WHAT TO PRODUCE:
The listing below must be repeated word for word, without its pictures.

STORED DATA:

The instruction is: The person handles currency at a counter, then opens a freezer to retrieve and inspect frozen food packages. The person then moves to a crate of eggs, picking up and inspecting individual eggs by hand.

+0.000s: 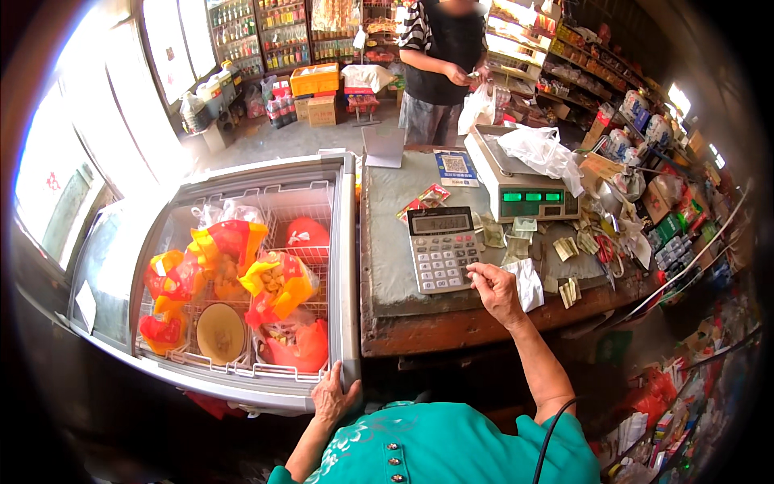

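My right hand point(495, 293) is at the right edge of a grey calculator point(442, 250), a fingertip touching or just over its lower right keys. Its fingers are curled in and hold nothing that I can see. My left hand point(332, 394) rests on the near right corner of a chest freezer point(348, 266), thumb apart from the fingers. Inside the freezer, wire baskets carry orange and yellow bags point(278, 288), red bags point(300, 347) and a round beige tub point(221, 334). A white paper point(528, 284) lies just right of my right hand.
A scale point(520, 189) with green displays and a white plastic bag point(540, 152) stands on the counter point(395, 298). Banknotes point(566, 248) and scissors point(605, 256) lie nearby. Across the counter, a person point(442, 73) holds something small. Clutter piles up at right.
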`<state>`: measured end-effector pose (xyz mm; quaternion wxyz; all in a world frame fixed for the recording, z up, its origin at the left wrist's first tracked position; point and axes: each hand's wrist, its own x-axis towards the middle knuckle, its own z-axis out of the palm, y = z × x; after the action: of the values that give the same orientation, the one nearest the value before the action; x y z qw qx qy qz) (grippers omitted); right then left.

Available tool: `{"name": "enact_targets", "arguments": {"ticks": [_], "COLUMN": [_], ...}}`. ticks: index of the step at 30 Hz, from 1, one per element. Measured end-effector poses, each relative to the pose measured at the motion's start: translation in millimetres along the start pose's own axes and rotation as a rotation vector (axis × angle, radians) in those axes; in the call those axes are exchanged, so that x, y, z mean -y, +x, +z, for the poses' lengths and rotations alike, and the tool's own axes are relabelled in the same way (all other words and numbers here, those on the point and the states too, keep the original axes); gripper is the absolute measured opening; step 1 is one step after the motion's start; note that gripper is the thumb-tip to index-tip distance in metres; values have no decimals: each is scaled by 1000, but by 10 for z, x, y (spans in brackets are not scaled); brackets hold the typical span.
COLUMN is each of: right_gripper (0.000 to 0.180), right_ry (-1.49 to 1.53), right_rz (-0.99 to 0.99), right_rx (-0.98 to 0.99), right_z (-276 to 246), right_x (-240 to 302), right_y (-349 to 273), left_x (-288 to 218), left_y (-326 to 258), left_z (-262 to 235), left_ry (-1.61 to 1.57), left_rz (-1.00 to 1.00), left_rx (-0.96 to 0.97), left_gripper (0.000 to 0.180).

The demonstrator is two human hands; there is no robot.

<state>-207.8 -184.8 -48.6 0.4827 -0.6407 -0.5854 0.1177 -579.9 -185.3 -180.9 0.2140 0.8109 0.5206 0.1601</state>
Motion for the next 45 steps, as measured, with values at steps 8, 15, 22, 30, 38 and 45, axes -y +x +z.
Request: {"name": "enact_targets", "arguments": {"ticks": [8, 15, 22, 30, 38, 45], "right_gripper": [28, 41, 49, 15, 8, 11], "right_ry": [544, 1069, 842, 718, 132, 136], "right_rz": [437, 618, 613, 435, -122, -26], "right_rx": [-71, -138, -191, -398, 95, 127], "right_z": [-193, -111, 356, 440, 481, 669], "right_x": [-456, -1183, -1329, -1441, -364, -56], "right_y": [456, 1876, 3095, 3067, 1118, 50], "left_x": [-46, -109, -290, -578, -1306, -1597], "left_y": [34, 103, 183, 617, 1624, 1694], "left_z": [73, 151, 212, 55, -157, 115], "left_ry": [57, 86, 2, -229, -1137, -1526], "left_rz": [-209, -271, -299, -185, -157, -71], "left_rx": [47, -2, -250, -384, 25, 297], "left_gripper": [63, 54, 38, 35, 47, 36]}}
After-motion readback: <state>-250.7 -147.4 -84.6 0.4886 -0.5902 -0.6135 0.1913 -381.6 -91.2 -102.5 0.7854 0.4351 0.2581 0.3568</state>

RESULT FOR THIS TASK:
The instruction is: The person handles currency at a counter, then opens a freezer to retrieve and inspect frozen food packages. The person then moves to a crate of eggs, picking up and inspecting individual eggs by hand.

+0.000s: 

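My right hand point(495, 293) is at the right edge of a grey calculator point(442, 250), a fingertip touching or just over its lower right keys. Its fingers are curled in and hold nothing that I can see. My left hand point(332, 394) rests on the near right corner of a chest freezer point(348, 266), thumb apart from the fingers. Inside the freezer, wire baskets carry orange and yellow bags point(278, 288), red bags point(300, 347) and a round beige tub point(221, 334). A white paper point(528, 284) lies just right of my right hand.
A scale point(520, 189) with green displays and a white plastic bag point(540, 152) stands on the counter point(395, 298). Banknotes point(566, 248) and scissors point(605, 256) lie nearby. Across the counter, a person point(442, 73) holds something small. Clutter piles up at right.
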`<state>`: measured end-effector pose (xyz mm; quaternion wxyz; all in a world frame fixed for the recording, z up, its origin at the left wrist's first tracked position; point and axes: each hand's wrist, its own x-axis towards the middle knuckle, its own z-axis out of the palm, y = z × x; after the action: of the values that give the same orientation, the one nearest the value before the action; x y z qw qx qy qz) (grippers omitted); right then left.

Available tool: `{"name": "enact_targets", "arguments": {"ticks": [_], "COLUMN": [_], ...}}`. ticks: index of the step at 30 Hz, from 1, one per element. Measured end-effector poses, each relative to the pose measured at the motion's start: translation in millimetres along the start pose's own axes and rotation as a rotation vector (axis × angle, radians) in those axes; in the call those axes are exchanged, so that x, y, z mean -y, +x, +z, for the poses' lengths and rotations alike, and the tool's own axes are relabelled in the same way (all other words and numbers here, those on the point and the states too, keep the original axes); gripper is the absolute measured opening; step 1 is one step after the motion's start; note that gripper is the thumb-tip to index-tip distance in metres; values have no decimals: each is scaled by 1000, but by 10 for z, x, y (spans in brackets are not scaled); brackets hold the typical span.
COLUMN is each of: right_gripper (0.000 to 0.180), right_ry (-1.49 to 1.53), right_rz (-0.99 to 0.99), right_rx (-0.98 to 0.99), right_z (-276 to 246), right_x (-240 to 302), right_y (-349 to 273), left_x (-288 to 218), left_y (-326 to 258), left_z (-262 to 235), left_ry (-1.61 to 1.57), left_rz (-1.00 to 1.00), left_rx (-0.96 to 0.97), left_gripper (0.000 to 0.180).

The demonstrator is two human hands; there is no robot.

<state>-207.8 -184.8 -48.6 0.4827 -0.6407 -0.5854 0.1177 -579.9 -185.3 -180.9 0.2140 0.8109 0.5206 0.1601</state>
Motion for the next 45 steps, as measured, with values at steps 8, 15, 22, 30, 38 and 45, axes -y +x +z.
Request: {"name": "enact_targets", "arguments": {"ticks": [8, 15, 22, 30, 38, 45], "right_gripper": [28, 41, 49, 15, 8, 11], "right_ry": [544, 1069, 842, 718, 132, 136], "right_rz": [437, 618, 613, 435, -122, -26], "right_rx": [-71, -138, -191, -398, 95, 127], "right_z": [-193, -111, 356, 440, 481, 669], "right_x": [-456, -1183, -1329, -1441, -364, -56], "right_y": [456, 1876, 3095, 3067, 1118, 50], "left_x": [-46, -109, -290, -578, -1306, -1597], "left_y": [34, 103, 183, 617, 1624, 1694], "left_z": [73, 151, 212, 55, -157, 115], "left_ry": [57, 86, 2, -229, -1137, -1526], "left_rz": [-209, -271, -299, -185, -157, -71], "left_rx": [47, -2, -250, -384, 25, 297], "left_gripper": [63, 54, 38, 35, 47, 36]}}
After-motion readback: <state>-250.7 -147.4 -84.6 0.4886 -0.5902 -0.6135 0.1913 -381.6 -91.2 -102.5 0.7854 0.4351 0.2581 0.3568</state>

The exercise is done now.